* **Exercise aim**: Once you reach the line containing "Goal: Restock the", copy it and every line after it exactly, through the end of the data below.

* **Collected material**:
□ □ □

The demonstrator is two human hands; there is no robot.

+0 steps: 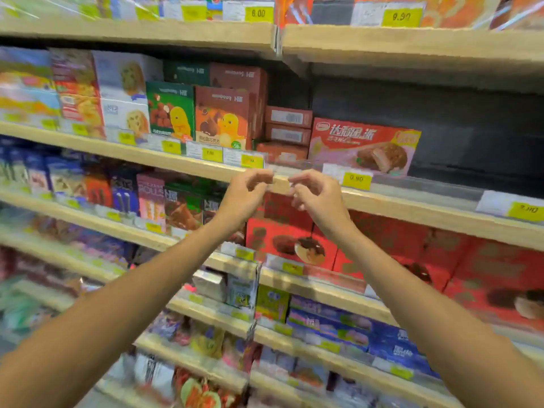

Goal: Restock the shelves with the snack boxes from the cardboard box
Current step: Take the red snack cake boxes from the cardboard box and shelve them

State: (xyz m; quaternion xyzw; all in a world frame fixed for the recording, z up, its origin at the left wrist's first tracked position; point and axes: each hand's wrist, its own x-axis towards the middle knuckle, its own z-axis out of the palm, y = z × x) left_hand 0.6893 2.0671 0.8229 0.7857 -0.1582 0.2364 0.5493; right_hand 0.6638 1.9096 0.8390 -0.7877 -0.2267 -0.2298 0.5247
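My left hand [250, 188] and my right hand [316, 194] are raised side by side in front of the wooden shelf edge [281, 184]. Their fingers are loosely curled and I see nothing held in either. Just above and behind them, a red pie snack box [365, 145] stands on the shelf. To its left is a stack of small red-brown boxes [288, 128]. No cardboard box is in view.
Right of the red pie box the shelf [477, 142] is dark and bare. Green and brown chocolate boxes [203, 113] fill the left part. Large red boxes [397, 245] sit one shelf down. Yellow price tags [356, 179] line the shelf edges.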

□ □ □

* **Exercise output**:
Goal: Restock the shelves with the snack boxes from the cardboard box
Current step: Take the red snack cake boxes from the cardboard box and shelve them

State: (xyz m; quaternion xyzw; all in a world frame fixed for the recording, z up, its origin at the left wrist's first tracked position; point and axes: each hand's wrist, its own x-axis towards the middle knuckle, its own z-axis out of the palm, y = z × x) left_hand 0.6893 2.0671 0.8229 0.7857 -0.1582 0.2364 0.5493; right_hand 0.6638 1.9096 0.8390 -0.7877 -0.2267 -0.2298 0.5247
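My left hand [250, 188] and my right hand [316, 194] are raised side by side in front of the wooden shelf edge [281, 184]. Their fingers are loosely curled and I see nothing held in either. Just above and behind them, a red pie snack box [365, 145] stands on the shelf. To its left is a stack of small red-brown boxes [288, 128]. No cardboard box is in view.
Right of the red pie box the shelf [477, 142] is dark and bare. Green and brown chocolate boxes [203, 113] fill the left part. Large red boxes [397, 245] sit one shelf down. Yellow price tags [356, 179] line the shelf edges.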

Nothing else remains for the exercise.